→ **Task to complete**:
The answer must consist of every line from the data that holds the string "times".

(Saved data entries)

################

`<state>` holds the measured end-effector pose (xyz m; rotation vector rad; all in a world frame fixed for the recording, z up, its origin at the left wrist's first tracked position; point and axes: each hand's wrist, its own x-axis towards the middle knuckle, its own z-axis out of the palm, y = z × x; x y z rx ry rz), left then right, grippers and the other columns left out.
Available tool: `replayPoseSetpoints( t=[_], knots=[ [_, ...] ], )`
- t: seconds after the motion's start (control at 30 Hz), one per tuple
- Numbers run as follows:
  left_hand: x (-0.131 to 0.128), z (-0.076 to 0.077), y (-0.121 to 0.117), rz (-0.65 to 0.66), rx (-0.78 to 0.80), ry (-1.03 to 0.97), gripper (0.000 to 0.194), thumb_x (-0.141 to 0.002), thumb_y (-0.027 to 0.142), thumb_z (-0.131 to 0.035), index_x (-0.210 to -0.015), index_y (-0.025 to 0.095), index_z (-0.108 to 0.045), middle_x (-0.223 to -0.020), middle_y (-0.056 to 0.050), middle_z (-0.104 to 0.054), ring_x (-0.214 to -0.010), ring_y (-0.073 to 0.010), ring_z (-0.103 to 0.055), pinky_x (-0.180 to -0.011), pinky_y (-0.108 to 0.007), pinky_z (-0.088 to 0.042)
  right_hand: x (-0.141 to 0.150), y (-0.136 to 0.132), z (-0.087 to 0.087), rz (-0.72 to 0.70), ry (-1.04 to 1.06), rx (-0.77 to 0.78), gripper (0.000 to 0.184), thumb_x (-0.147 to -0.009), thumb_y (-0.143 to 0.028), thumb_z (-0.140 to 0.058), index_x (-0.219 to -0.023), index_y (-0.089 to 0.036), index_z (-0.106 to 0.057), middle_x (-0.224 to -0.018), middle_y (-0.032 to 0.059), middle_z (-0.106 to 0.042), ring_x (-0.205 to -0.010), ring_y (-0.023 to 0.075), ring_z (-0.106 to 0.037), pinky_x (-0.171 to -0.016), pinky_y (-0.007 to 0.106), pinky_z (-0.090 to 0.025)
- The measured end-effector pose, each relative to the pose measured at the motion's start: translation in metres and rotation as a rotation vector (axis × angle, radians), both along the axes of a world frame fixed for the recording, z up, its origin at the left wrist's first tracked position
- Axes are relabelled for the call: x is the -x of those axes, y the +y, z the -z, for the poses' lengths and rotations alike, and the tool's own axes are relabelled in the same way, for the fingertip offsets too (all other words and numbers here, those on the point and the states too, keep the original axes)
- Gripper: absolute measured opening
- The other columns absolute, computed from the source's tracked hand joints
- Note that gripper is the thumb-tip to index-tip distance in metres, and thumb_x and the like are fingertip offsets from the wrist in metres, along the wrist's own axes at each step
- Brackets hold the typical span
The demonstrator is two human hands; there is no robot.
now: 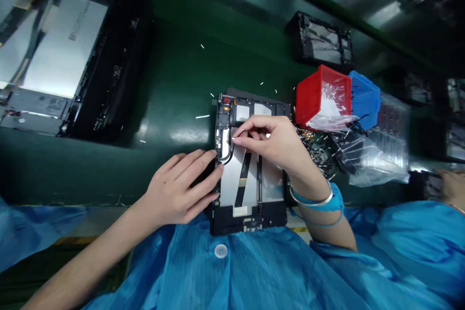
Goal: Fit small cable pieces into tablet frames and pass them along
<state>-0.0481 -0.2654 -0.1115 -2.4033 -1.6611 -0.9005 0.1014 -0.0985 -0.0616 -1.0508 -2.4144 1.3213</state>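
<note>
An opened tablet (272, 189), its silver battery panels and black ribbon cable (244, 177) bare, lies in front of my body. Thumb and index finger of my right hand (278, 141) pinch the upper end of a thin dark cable (230, 156) over the tablet's left side. That cable curves down to the left edge, close to the fingertips of my left hand (185, 186). The left fingers are stretched out and spaced apart, their tips resting along that edge. Small red and gold parts (226, 102) show at the tablet's upper left corner.
At left stands a tall stack of opened tablets (87, 48); another stack (323, 41) is at back right. A red bin (308, 97) with small white strips, a blue bin (365, 99) and plastic bags (378, 164) sit right. White scraps (202, 116) dot the green table. A co-worker's sleeve (425, 237) is at right.
</note>
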Motion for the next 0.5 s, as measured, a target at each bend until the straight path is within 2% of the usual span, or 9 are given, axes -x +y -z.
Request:
replayPoseSetpoints(
  t=[0.1, 0.23, 0.5],
  knots=[
    [-0.002, -0.002, 0.004, 0.020, 0.023, 0.049, 0.037, -0.092, 0.032, -0.048, -0.121, 0.012, -0.059, -0.122, -0.020, -0.064, -0.105, -0.0329, -0.063, -0.079, -0.043, -0.050, 0.001, 0.001, 0.000, -0.003, -0.013, 0.052, 0.002, -0.071, -0.014, -0.072, -0.070, -0.014, -0.071, -0.057, -0.0049, -0.057, -0.054, 0.0056, -0.040, -0.053, 0.022, -0.031],
    [0.000, -0.002, 0.007, 0.045, 0.040, 0.094, 0.038, -0.094, 0.036, -0.046, -0.119, 0.012, -0.061, -0.125, -0.020, -0.062, -0.108, -0.0333, -0.062, -0.083, -0.044, -0.047, 0.002, 0.000, 0.001, 0.012, -0.010, 0.054, 0.002, -0.071, -0.015, -0.072, -0.070, -0.014, -0.070, -0.056, -0.0053, -0.055, -0.054, 0.0060, -0.041, -0.053, 0.023, -0.030],
    [0.007, -0.002, 0.012, 0.142, 0.080, 0.135, 0.042, -0.097, 0.037, -0.041, -0.123, 0.009, -0.058, -0.135, -0.013, -0.056, -0.125, -0.0313, -0.052, -0.094, -0.045, -0.043, 0.003, -0.004, 0.004, -0.002, -0.031, -0.069, 0.004, -0.073, -0.015, -0.071, -0.069, -0.016, -0.069, -0.058, -0.0054, -0.056, -0.055, 0.0062, -0.041, -0.056, 0.023, -0.032]
  ],
)
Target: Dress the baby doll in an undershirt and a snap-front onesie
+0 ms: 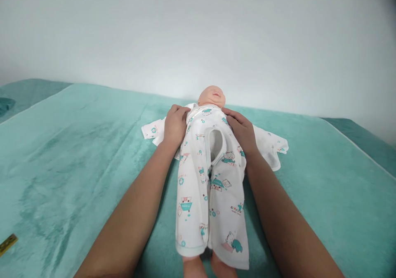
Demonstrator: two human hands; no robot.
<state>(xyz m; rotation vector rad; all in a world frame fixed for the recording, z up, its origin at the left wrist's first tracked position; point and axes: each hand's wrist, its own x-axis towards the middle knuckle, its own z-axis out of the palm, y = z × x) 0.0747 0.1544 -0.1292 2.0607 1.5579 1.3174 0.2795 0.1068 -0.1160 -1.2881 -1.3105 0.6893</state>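
Note:
A baby doll lies on its back, head toward the wall, bare feet toward me. White baby pants with teal and pink cartoon prints cover its legs and reach up over its torso, with an oval opening at the crotch. Under them is a matching baby shirt, its sleeves spread to both sides. My left hand is closed at the left side of the pants' waistband, fingertips on the cloth. At the waistband's right side, my right hand grips the edge, its fingertips partly hidden.
A teal plush blanket covers the surface beneath the doll. Behind it rises a white wall. A small yellow-and-black strip lies at the lower left edge.

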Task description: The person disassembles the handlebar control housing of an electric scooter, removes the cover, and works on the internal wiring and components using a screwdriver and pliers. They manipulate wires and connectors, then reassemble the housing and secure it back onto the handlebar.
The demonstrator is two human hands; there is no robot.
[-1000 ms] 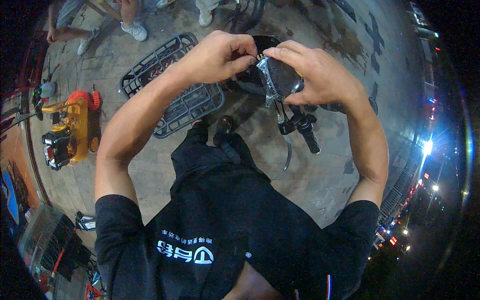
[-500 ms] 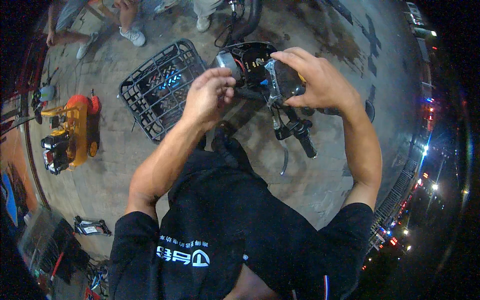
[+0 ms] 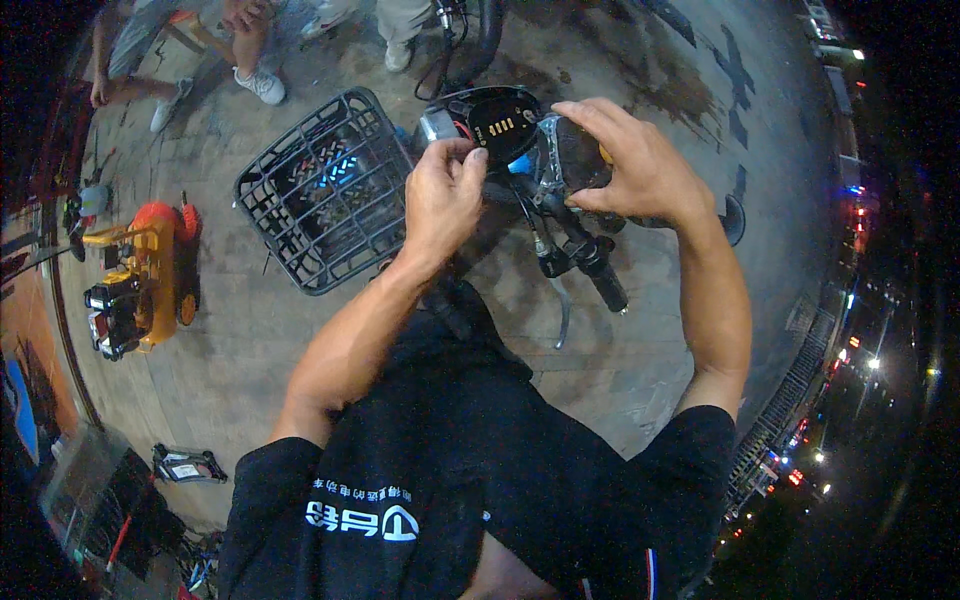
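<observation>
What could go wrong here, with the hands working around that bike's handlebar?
The dark part with the shiny edge appears held between the thumb and fingers of the right hand, so it might slip and drop.

The gold contacts lie bare near the left hand and could get smudged or scratched.

The red wire runs close to the left fingers and might get snagged.
</observation>
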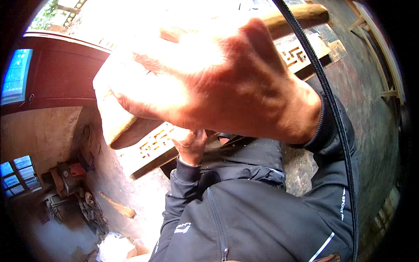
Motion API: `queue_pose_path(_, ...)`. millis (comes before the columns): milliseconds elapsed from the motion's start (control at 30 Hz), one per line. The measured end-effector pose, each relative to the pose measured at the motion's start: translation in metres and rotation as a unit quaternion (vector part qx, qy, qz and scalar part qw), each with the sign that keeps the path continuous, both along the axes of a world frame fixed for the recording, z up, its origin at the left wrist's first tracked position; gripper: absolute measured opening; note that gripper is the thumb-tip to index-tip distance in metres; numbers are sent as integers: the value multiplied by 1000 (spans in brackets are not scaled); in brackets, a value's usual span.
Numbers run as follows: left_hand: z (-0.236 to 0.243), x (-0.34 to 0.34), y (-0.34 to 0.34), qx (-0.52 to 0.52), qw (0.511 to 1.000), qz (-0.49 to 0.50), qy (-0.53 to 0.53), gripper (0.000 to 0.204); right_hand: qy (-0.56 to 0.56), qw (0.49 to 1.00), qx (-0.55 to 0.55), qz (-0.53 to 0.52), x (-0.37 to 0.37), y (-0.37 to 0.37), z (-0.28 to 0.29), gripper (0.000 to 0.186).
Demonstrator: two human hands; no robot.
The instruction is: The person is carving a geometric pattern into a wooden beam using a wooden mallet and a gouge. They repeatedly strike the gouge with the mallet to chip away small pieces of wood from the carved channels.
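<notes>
Obstacles: black cable (321, 72), wooden piece (124, 131) | Passage: right side, above floor (369, 91)

A straw broom (124, 210) lies on the floor (371, 118).

Premises appear to be a woodworking workshop, as evidenced by a wooden board (145, 156) with cut-out fretwork, pale specks on dark trousers (248, 157), a broom (120, 206) on the worn floor (369, 131), and clutter (70, 178) heaped near a paned window (21, 173).
</notes>
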State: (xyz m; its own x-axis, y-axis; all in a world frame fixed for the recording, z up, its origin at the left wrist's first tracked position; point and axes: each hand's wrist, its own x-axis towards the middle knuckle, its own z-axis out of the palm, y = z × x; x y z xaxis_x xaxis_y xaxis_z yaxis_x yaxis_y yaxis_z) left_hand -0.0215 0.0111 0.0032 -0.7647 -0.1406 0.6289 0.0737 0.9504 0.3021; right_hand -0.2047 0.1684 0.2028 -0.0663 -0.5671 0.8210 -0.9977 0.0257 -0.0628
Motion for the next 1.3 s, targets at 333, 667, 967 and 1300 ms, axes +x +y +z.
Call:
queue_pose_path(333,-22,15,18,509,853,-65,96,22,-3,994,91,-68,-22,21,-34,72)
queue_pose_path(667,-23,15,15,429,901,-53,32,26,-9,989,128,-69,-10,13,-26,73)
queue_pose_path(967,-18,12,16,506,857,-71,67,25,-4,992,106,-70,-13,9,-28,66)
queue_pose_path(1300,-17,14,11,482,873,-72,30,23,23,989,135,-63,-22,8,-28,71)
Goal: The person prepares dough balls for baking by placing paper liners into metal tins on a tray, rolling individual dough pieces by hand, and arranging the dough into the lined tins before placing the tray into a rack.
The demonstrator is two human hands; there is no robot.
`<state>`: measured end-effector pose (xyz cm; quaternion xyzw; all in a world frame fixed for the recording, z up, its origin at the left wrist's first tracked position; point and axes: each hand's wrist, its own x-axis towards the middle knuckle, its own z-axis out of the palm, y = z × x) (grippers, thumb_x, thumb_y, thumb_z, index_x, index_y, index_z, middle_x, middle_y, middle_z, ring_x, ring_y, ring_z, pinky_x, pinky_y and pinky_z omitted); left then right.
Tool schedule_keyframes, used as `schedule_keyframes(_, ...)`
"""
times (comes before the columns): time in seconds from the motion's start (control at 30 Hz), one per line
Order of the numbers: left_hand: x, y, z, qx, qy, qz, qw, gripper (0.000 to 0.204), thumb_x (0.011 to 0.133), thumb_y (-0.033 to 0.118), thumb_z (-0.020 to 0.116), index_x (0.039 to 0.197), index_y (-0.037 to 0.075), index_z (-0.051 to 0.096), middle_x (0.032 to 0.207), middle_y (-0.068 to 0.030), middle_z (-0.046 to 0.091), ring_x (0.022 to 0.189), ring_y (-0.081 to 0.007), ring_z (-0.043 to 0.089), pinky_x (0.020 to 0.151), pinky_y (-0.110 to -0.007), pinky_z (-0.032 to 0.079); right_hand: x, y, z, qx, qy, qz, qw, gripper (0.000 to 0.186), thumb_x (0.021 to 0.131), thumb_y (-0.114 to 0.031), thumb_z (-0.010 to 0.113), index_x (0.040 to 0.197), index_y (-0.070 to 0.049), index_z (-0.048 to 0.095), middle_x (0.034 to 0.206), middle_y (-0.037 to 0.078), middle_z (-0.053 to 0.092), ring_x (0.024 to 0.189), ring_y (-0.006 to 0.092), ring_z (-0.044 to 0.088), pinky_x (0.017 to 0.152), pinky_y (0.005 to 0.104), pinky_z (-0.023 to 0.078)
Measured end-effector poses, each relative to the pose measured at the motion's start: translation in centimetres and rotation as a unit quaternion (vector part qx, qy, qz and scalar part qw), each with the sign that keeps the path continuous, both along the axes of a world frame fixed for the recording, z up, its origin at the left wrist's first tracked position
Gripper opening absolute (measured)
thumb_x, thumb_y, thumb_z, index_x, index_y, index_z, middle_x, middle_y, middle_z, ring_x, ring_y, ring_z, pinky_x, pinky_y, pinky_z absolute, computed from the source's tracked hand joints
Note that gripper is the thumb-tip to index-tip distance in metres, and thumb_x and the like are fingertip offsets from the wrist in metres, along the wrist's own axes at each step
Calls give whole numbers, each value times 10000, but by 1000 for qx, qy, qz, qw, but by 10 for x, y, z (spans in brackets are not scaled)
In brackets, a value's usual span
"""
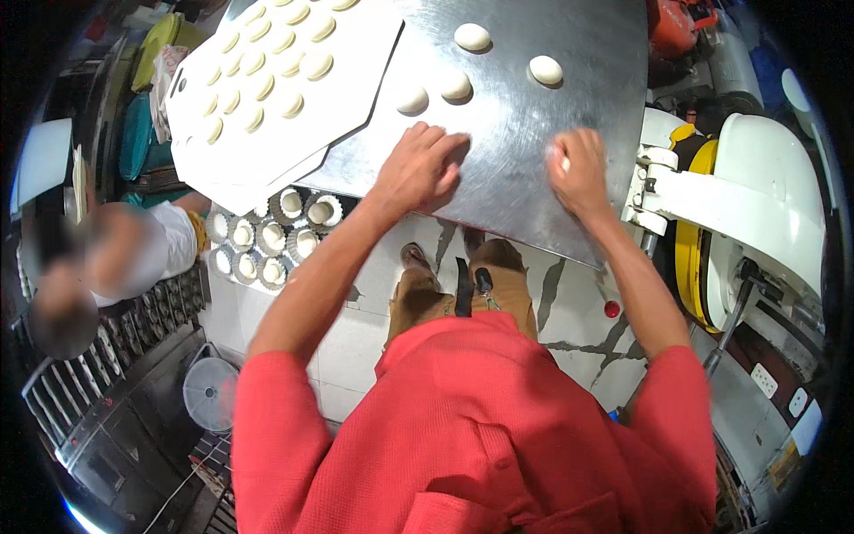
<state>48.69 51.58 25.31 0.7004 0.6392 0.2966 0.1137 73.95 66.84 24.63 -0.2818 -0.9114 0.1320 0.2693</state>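
Note:
Over the near edge of the steel table (569, 116), both hands are held low. My right hand (580, 173) is curled and slightly blurred, with a bit of a pale dough ball (566, 165) showing between its fingers. My left hand (422, 165) has its fingers bent down toward the steel; whatever lies under the palm is hidden. Several smooth white dough balls lie just beyond the hands, the closest one (412, 99) above my left knuckles and another (545, 70) farther off to the right.
Left on the table, white boards (329, 116) carry rows of flattened dough pieces (292, 104). Below them, fluted metal cups (273, 238) hold dough balls. A white machine with a yellow ring (703, 222) stands close at right. Another person (173, 245) is at the left, near a rack.

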Motion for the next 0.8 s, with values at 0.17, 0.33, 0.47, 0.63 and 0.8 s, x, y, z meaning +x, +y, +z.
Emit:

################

→ **Task answer**:
times (comes before the columns): time in seconds from the motion's start (control at 30 Hz), one per line
Calls give whole numbers, each value times 10000, but by 1000 for qx, qy, qz, qw, but by 10 for x, y, z (spans in brackets are not scaled)

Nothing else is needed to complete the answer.